When you reach the line containing "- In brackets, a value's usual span" in the records below, start copying exactly, and stop once you have copied the line containing "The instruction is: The".
(DATA TO USE begins)
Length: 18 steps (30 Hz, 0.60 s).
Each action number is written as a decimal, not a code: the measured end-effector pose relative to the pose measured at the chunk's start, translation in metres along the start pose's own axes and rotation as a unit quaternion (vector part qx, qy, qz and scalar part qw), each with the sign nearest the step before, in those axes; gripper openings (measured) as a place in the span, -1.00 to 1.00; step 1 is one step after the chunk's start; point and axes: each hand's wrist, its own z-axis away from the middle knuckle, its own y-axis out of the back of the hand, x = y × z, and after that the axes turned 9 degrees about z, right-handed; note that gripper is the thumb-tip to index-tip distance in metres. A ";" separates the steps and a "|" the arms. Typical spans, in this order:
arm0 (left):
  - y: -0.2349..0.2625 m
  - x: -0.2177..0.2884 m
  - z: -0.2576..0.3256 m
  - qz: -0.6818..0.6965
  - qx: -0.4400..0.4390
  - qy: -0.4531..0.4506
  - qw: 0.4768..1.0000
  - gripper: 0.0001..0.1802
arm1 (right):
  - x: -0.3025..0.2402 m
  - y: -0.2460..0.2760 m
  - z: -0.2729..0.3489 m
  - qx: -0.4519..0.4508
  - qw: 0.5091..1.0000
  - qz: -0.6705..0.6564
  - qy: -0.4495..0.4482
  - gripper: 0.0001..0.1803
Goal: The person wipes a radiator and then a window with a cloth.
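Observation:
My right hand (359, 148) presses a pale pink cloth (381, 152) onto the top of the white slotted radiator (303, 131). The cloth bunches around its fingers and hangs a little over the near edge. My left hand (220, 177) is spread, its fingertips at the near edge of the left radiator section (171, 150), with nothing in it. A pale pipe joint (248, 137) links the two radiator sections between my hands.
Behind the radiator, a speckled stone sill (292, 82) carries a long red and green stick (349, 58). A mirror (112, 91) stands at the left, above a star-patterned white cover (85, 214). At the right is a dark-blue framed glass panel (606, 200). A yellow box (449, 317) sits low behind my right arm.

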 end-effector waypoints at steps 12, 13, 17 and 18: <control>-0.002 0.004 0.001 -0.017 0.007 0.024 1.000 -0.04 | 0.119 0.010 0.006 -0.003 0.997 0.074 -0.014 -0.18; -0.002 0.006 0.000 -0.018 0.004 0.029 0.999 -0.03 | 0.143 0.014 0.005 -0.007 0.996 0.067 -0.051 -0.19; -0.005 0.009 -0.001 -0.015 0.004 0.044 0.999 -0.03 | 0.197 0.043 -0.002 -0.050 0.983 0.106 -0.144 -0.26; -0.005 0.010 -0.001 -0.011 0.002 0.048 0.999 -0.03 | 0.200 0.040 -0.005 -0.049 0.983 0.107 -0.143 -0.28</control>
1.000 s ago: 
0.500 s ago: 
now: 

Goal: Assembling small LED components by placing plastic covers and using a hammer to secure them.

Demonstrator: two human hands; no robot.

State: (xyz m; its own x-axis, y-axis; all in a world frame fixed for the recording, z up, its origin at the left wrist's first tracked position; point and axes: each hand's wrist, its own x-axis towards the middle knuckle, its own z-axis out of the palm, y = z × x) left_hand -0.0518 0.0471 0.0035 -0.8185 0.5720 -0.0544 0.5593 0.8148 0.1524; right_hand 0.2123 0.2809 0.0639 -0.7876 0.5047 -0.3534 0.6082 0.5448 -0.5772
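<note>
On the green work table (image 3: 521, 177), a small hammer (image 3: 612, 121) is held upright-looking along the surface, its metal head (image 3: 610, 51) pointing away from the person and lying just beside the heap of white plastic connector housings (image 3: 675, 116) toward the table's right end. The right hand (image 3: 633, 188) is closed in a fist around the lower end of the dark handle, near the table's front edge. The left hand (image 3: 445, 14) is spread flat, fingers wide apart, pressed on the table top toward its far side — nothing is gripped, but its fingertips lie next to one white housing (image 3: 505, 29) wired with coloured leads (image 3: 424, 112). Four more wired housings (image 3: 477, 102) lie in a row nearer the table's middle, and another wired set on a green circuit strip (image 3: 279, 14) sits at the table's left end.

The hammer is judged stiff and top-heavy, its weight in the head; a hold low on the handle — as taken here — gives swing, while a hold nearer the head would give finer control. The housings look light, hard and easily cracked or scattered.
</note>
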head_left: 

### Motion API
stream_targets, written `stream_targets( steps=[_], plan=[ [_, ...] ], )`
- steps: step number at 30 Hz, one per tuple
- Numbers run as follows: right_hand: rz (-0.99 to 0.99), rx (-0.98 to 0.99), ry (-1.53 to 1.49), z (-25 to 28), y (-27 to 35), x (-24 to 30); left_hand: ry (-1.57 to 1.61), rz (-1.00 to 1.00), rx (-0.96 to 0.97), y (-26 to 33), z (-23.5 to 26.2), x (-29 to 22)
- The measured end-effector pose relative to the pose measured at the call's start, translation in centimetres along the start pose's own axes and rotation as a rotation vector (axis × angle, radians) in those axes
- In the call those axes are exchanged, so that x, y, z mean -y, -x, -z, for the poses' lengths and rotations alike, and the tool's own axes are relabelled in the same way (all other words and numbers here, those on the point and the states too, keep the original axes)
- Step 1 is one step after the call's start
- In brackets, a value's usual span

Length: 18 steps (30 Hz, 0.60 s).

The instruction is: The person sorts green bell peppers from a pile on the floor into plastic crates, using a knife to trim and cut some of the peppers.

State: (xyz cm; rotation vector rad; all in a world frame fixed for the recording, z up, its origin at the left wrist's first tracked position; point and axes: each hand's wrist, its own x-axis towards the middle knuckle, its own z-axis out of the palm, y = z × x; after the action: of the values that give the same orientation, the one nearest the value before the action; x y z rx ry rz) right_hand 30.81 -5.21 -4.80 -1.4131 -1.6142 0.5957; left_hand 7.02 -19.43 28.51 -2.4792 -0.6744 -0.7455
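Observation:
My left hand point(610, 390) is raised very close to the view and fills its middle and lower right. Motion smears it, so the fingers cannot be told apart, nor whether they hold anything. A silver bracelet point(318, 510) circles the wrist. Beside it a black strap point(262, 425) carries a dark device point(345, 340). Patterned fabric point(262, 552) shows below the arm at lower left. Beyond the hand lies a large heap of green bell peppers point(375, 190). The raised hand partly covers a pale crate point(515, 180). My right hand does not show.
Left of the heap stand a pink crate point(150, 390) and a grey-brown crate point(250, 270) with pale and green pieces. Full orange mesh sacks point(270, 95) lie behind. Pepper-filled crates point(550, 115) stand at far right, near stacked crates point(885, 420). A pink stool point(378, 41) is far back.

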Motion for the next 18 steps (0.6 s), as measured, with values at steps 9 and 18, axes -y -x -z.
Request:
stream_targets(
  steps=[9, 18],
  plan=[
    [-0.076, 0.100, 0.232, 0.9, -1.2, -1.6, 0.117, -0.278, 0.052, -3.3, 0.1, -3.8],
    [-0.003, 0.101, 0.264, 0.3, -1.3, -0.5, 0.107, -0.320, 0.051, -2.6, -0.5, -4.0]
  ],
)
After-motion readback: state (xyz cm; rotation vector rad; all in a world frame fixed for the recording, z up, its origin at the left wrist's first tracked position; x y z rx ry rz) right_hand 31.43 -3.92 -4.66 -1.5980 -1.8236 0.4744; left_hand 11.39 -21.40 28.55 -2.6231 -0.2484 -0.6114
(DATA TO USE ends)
**SOLVED PROBLEM**
- In brackets, a value's usual span

Length: 18 steps (30 Hz, 0.60 s).

The instruction is: The person sorts green bell peppers from a pile on the floor into plastic crates, using a knife to trim and cut some of the peppers.

The output has been completed.